- Education: University of Freiburg
- Scientific career
- Workplaces: Max Planck Institute of Molecular Plant Physiology John Innes Centre University of Potsdam
- Thesis: Positioning the stem cell niche in the shoot apical meristem of Arabidopsis thaliana (2004)
- Website: Bäurle lab

= Isabel Bäurle =

German plant biologist

Isabel Bäurle is a German plant biologist who is a professor of Plant Epigenetics at the University of Potsdam. She is on the editorial board of the Current Opinion in Plant Biology.

== Early life and education ==
Bäurle was an undergraduate student at the University of Freiburg, where she studied biology and chemistry. She completed an undergraduate research internship at the University of Bologna. In 2000, Bäurle completed her doctoral research at the University of Freiburg. After graduating, she moved to the John Innes Centre, where she worked with Caroline Dean. Bäurle was awarded a Royal Society University Research Fellowship, which allowed her to start her independent scientific career at the John Innes Centre. She worked as a visiting researcher at the Max Planck Institute of Molecular Plant Physiology.

== Research and career ==
Bäurle was appointed a group leader at the University of Potsdam in 2010. She was made a Junior Professor in 2013 and full Professor in 2019.

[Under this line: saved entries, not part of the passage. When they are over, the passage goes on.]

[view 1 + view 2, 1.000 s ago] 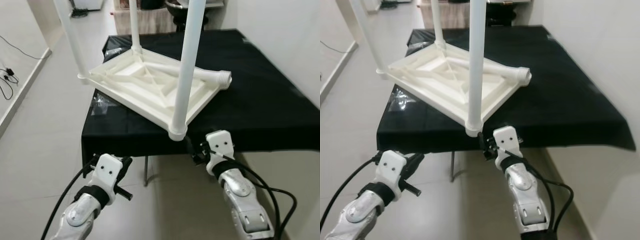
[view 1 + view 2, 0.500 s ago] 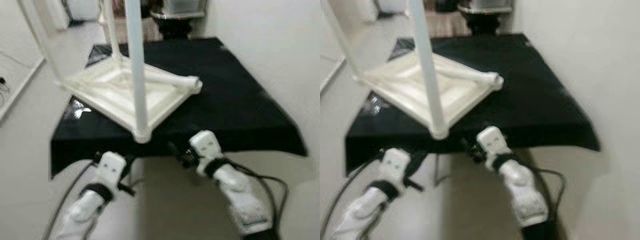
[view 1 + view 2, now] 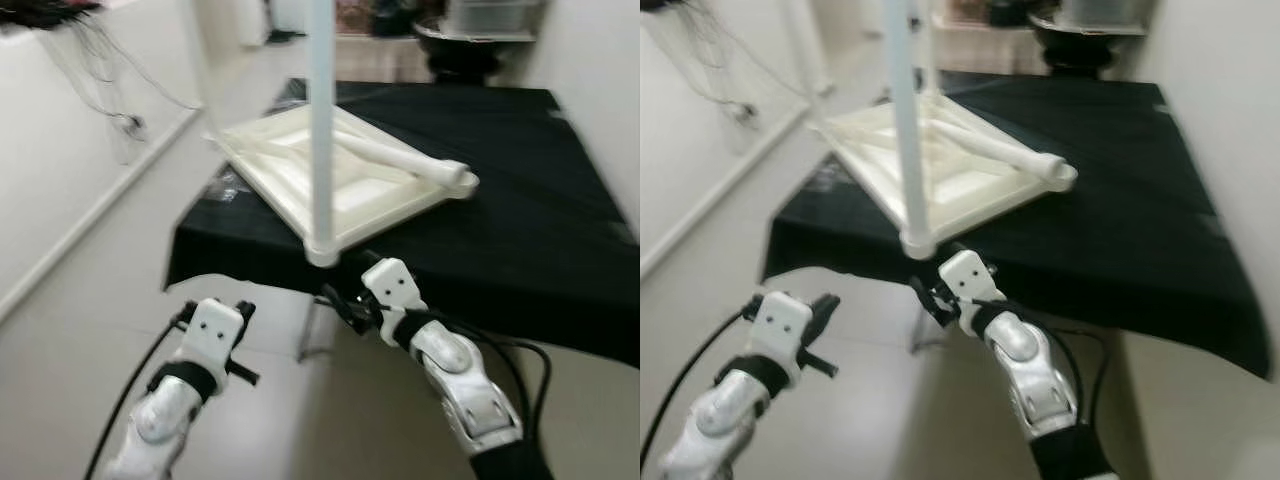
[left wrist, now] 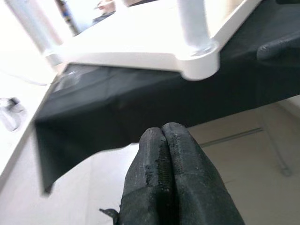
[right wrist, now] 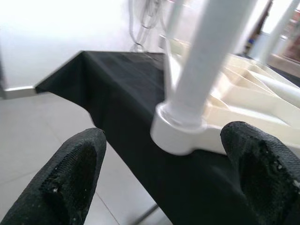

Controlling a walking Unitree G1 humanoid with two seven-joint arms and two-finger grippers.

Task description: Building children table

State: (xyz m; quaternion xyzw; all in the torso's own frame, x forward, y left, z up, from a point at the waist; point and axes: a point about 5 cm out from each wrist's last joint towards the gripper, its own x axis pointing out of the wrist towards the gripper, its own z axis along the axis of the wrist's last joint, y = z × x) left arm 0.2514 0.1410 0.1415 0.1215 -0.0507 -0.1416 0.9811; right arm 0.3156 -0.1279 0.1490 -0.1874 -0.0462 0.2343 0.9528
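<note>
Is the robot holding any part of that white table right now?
No. The left gripper is shut on nothing, and the right gripper is open, facing the table's near corner leg without touching it.

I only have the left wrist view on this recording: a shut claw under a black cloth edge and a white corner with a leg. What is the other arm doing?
Observer: The right claw is raised just below the near corner of the upside-down white table, and it is open.
Operator: Does it grip the corner leg?
Observer: No. In the right wrist view its fingers stand wide apart on either side of the leg, not touching it.
Operator: Any parts left loose?
Observer: One loose leg lies across the underside, threaded end at the right corner.
Operator: And my left claw?
Observer: The left claw hangs lower, in front of the black-covered table.
</note>
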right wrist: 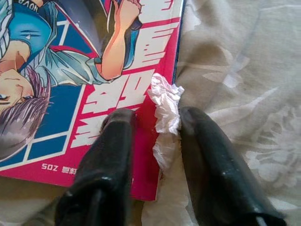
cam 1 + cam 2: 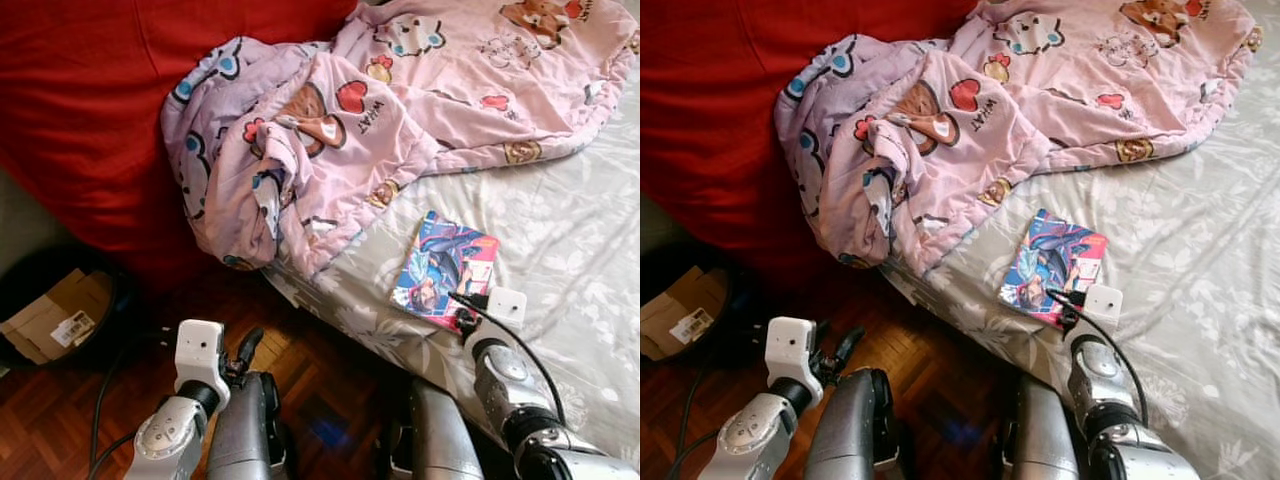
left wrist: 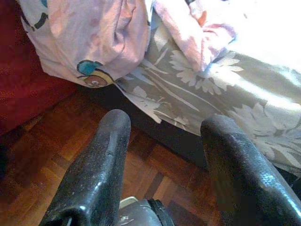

Bäurle studies the adaptation of plants to abiotic stress, and the roles of epigenetics in the adaptation processes. Abiotic stress, which include extreme temperatures and restricted water, are likely to be exacerbated during the climate crisis. She has shown that plants remember their previous exposure to abiotic stresses, and that whilst their future responses are modified, the fundamental mechanisms that underpin these responses are not understood. Cellular memory in plants is surprising given that they do not have a nervous system. The outputs of Bäurle's research are being used to design new strategies for crop management.

Bäurle serves on the editorial board of the Current Opinion in Plant Biology.